State v. Bowden
2015 Ohio 3740
Ohio Ct. App.2015Background
- Bowden challenges revocation of his community-control sanctions and the related prison terms, and contests jail-time credit calculation.
- Arrest in April 2013 for armed robbery; detained until March 2014 when released on own recognizance.
- Entered no-contest pleas to two aggravated-robbery counts; trial court imposed three-year community control terms with intensive supervision and curfew warnings that violations could trigger imprisonment.
- May 9, 2014, post-curfew arrest yielded marijuana, a scale, two handguns; charges included aggravated menacing, weapon offenses, and paraphernalia possession.
- Probation-violation proceedings found Bowden violated curfew and failed to report; trial court revoked community control and imposed concurrent ten-year prison terms; jail-time-credit calculation was later challenged as incorrect.

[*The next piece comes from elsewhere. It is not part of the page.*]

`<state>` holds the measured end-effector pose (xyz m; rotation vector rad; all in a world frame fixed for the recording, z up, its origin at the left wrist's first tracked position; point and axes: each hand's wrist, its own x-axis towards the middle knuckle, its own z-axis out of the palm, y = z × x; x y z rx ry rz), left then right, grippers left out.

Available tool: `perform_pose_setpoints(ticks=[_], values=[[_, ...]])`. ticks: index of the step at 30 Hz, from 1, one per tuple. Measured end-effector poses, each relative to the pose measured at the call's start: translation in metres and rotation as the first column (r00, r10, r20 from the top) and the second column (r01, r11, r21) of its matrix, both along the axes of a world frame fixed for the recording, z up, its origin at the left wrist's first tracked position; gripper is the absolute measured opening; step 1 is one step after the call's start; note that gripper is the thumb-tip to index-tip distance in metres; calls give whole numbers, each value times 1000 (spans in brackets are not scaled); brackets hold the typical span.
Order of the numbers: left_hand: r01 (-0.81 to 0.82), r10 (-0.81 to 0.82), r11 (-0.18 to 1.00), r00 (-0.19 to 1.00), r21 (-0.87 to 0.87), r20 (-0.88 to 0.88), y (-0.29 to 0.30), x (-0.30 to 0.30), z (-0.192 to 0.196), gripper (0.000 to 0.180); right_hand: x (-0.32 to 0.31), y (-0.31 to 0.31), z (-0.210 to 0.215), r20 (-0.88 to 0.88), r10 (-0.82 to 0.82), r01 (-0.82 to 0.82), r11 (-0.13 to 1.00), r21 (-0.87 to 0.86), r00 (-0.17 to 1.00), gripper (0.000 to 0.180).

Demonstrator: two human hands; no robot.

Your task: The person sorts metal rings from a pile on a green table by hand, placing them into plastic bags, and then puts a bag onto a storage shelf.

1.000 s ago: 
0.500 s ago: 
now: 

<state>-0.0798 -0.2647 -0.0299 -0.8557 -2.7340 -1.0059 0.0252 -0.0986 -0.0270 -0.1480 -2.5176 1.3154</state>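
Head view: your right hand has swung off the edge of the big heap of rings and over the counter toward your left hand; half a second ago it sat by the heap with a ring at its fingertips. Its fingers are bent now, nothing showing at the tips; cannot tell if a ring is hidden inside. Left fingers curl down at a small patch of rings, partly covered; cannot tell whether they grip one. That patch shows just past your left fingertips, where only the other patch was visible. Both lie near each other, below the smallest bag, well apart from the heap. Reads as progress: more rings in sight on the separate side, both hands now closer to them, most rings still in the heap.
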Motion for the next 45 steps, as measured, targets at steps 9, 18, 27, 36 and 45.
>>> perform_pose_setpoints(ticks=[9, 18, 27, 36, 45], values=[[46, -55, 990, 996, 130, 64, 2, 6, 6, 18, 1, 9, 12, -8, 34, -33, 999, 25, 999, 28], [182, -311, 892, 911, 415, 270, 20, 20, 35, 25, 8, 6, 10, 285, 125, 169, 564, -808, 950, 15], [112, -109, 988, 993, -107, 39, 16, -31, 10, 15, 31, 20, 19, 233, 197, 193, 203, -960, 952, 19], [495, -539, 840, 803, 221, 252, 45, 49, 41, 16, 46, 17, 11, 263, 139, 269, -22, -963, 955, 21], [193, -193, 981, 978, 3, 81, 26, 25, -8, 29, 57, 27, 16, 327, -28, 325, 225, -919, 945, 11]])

- The intermediate appellate court vacated part of the sentence to correct jail-time credit, affirmed the rest, and remanded for proper credit computation.
Issues
| Issue | Plaintiff's Argument | Defendant's Argument | Held |
|---|---|---|---|
| Did Bowden receive due-process notice for curfew violation? | Bowden lacked written notice of the curfew violation. | Provisional notice at the probable-cause hearing sufficed; lack of written notice was not plain error. | No reversible error; no plain error found. |
| Was there substantial evidence Bowden violated community control? | Arrest after curfew and failure to report prove violation. | Issues with notice and minimal infraction should be limited; evidence supports violation. | Yes; substantial evidence supported the violation. |
| Was the jail-time credit properly calculated? | Bowden deserved credit for nearly one year of confinement. | Credit was limited to 37 days as stated at sentencing; pretrial confinement unclear. | Credit calculation was contrary to law; remanded for proper calculation. |
Key Cases Cited
- Gagnon v. Scarpelli, 411 U.S. 778 (1973) (due-process requirements for probation/community-control revocation)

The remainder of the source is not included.